J'avale une gorgée de ma boisson en cachant ma précipitation. Il m'arrive de boire de temps en temps surtout lors des soirées de Cléo à laquelle il est impossible de ne pas goûter ses produits exotiques provenant de terres lointaines. Je suis rentrée ivre une fois, c'est mon frère qui m'a couverte sans poser de questions. J'avais une énorme gueule de bois le lendemain matin et un contrôle à assumer à huit heures du matin.
― Il y avait ce connard de Jude qui convoite ma sœur comme un morceau de viande. J'ai vraiment peur qu'il parvienne à la convaincre de bousculer ses principes pour suivre un gars auquel elle n'a pas le droit de s'attacher. Alaric dit qu'il faut que je la laisse faire ses propres erreurs, mais on parle de la réputation de notre sœur !
― D'un certain côté, il n'a pas tort dans ses propos.
Je manque de recracher le contenu de mon verre.
― Mais je comprends également ce que tu veux dire. La réputation est essentielle pour votre famille, mais c'est bien dommage. Vous n'êtes pas en mesure de faire vos propres choix et suivre votre coeur.
― L'amour n'a pas sa place au sein de notre famille, Cléo.
La blonde boit une gorgée de son propre verre en vacillant légèrement.
― C'est justement le problème de ce que la société actuelle impose ! Pourquoi devons-nous faire des mariages arrangés alors que nous pourrions suivre nos envies ? Sais-tu le nombre de couples qui viennent se cacher ici pour se retrouver ? Des hommes avec des hommes et des femmes avec des femmes. C'est une chose à laquelle on ne songe même pas quand on parle de relation !
― Parce que deux hommes et deux femmes ne peuvent pas avoir de descendants ensemble.
Elle soupire.
― Toujours cette histoire de lignée, c'est insupportable !
― Je suis bien d'accord, mais on ne peut pas changer les mentalités.
Cléo avale le reste de sa boisson en reportant son attention sur la boule de cristal. On voit les événements de la soirée se déroulant dans la salle de réception. Mon amie organise peut-être ces événements, mais elle y participe rarement.
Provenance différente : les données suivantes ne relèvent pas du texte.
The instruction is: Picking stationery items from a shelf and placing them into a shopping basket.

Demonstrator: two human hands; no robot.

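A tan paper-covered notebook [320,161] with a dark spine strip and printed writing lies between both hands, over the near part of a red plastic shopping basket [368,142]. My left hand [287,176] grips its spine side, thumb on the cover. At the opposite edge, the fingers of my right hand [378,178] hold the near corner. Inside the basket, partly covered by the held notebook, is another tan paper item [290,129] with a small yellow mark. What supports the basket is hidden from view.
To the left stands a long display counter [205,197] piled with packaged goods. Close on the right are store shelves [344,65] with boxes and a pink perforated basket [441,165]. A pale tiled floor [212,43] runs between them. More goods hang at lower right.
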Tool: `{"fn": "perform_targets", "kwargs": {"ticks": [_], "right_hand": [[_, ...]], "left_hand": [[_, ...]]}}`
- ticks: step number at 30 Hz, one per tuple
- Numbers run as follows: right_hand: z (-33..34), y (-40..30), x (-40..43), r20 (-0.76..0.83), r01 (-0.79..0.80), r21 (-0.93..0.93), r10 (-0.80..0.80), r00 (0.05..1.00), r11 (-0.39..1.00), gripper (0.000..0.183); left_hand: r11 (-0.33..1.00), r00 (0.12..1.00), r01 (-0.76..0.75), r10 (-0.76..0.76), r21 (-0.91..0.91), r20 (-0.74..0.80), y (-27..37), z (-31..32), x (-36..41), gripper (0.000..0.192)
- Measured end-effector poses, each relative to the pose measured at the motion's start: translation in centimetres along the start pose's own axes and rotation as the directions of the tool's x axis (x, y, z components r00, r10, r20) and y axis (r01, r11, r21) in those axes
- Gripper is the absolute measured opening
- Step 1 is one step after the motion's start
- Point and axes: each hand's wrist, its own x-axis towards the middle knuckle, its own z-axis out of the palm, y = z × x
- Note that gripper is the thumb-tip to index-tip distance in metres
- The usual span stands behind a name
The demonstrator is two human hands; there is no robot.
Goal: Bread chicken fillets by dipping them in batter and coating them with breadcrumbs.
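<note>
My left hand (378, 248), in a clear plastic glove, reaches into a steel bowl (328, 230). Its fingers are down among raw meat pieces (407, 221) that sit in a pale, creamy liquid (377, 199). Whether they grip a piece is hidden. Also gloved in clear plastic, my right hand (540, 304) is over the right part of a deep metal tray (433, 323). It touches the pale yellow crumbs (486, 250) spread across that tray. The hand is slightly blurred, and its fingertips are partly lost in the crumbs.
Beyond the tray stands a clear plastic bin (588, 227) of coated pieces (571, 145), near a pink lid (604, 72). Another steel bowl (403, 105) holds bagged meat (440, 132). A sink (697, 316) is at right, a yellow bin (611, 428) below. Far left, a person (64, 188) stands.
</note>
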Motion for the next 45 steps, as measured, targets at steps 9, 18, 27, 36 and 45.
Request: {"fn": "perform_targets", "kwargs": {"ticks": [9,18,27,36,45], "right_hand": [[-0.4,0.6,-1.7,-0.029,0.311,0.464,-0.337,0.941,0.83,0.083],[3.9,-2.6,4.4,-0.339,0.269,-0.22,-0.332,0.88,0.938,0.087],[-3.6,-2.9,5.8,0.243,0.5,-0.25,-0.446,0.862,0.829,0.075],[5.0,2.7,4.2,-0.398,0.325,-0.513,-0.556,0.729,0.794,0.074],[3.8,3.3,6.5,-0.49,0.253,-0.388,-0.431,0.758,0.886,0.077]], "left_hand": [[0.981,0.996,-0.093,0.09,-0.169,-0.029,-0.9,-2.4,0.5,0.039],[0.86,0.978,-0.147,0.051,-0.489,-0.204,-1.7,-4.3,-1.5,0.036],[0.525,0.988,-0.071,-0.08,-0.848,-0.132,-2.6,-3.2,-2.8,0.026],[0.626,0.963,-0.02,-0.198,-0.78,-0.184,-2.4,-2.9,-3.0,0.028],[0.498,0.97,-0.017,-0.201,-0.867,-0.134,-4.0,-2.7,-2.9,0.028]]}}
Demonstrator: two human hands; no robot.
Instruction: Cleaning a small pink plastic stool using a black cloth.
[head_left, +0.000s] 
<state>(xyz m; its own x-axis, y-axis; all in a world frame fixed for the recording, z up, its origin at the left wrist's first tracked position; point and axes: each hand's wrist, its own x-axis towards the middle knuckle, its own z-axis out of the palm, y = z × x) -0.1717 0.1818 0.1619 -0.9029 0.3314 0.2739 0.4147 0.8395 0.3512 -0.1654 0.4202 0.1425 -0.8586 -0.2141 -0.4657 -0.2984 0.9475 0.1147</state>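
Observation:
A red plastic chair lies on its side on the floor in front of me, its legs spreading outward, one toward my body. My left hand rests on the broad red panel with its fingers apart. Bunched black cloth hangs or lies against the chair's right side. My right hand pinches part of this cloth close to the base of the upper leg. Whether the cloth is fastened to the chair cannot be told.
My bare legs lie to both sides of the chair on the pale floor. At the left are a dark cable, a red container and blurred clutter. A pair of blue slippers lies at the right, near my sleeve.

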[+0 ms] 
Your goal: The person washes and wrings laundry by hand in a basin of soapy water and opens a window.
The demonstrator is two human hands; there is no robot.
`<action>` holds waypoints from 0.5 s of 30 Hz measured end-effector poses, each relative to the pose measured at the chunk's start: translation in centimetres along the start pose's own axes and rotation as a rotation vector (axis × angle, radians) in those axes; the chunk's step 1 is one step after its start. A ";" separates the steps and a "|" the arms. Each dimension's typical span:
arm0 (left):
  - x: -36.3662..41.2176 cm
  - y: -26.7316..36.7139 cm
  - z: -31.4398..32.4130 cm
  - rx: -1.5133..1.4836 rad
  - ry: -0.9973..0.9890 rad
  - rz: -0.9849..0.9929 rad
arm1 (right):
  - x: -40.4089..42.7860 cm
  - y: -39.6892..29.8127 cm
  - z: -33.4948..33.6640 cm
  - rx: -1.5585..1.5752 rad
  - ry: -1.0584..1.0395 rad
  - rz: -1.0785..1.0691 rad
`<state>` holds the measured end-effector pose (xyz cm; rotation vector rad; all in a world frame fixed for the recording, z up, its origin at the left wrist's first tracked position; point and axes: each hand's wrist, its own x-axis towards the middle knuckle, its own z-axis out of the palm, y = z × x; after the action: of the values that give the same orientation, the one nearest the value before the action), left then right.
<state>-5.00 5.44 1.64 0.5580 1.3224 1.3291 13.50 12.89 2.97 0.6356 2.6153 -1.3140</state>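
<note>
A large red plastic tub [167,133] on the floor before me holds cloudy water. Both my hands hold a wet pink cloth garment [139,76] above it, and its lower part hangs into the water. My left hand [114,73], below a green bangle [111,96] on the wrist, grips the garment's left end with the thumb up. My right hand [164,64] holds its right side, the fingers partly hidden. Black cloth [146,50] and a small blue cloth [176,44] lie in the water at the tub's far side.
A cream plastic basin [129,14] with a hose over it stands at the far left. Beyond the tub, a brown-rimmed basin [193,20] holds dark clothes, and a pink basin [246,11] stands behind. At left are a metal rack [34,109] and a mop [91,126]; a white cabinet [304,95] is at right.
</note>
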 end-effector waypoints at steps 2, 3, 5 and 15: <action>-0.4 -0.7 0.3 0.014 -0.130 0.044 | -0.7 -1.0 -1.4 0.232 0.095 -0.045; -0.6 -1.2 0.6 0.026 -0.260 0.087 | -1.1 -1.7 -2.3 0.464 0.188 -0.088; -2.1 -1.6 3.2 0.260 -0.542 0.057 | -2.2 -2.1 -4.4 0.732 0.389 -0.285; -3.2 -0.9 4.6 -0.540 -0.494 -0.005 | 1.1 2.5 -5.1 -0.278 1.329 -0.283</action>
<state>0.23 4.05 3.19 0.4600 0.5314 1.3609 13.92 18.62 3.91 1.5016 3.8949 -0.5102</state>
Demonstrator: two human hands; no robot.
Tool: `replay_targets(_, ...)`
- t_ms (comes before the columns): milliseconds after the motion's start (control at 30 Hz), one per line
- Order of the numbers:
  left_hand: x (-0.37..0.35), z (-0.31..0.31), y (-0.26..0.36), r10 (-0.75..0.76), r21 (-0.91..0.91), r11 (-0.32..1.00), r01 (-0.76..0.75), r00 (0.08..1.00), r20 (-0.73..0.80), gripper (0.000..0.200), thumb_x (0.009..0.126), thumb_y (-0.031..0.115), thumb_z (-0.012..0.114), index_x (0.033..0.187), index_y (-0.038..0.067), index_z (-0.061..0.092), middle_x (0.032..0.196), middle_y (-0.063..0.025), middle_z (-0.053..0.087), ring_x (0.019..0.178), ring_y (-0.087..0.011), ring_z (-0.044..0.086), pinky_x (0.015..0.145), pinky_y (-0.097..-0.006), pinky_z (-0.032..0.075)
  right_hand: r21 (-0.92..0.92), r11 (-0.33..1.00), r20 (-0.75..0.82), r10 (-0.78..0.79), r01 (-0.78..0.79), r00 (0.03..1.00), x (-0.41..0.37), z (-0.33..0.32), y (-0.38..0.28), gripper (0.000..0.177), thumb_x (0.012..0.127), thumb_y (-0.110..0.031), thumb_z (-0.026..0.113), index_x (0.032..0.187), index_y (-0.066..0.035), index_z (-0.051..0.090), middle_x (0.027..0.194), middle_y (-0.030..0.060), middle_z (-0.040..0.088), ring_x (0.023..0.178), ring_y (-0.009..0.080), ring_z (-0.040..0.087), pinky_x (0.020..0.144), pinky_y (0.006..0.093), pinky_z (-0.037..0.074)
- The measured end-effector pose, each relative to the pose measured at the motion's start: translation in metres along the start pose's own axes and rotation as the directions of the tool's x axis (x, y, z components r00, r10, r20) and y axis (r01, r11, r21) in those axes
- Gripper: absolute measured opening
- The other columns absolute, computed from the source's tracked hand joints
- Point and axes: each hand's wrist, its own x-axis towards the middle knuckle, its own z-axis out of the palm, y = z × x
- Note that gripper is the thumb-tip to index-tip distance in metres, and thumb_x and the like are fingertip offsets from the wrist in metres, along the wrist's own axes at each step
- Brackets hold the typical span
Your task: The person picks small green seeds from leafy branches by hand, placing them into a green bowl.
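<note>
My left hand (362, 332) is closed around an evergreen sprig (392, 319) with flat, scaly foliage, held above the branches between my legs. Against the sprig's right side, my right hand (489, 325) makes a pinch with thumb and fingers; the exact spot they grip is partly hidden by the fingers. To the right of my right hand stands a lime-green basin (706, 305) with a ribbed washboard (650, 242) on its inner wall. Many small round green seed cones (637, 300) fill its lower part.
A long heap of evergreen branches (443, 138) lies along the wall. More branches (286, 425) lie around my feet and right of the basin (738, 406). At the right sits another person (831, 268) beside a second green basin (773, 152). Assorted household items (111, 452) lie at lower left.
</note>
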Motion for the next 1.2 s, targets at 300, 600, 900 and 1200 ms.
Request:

Je la soupçonne d'avoir besoin de compagnie pendant quelques heures, mais uniquement de vue. Cela préserve également son identité, ce qui semble l'amuser.
― En devenant représentante, je vais changer certaines choses.
― Comme quoi ?
― Je compte supprimer les mariages arrangés. Les futures générations auront tout à fait le droit de rechercher l'amour ou rester célibataires. Je ne souhaite plus que les membres de la famille cachent ce qu'ils sont par crainte de ne pas correspondre aux attentes.
Cléo hoche la tête.
― Les vieux seront énervés de ce changement soudain.
― J'en ai rien à faire.
Cléo sourit.
― Tu as une certaine détermination qui est vraiment attirante, Aza.
― Ce n'est pas la première fois que j'entends ça.
Elle se rapproche de moi puis glisse ses mains autour de ma taille avec un sourire taquin. Ma présence à cette soirée n'est pas seulement un secret pour les membres de ma famille, il y a un autre élément de ma vie dont ils ne savent rien. Cléo colle son corps contre le mien puis m'embrasse. Je réponds à son baiser en fermant les yeux. Jude avait tort, quelqu'un est capable de m'aimer mais personne ne le sait.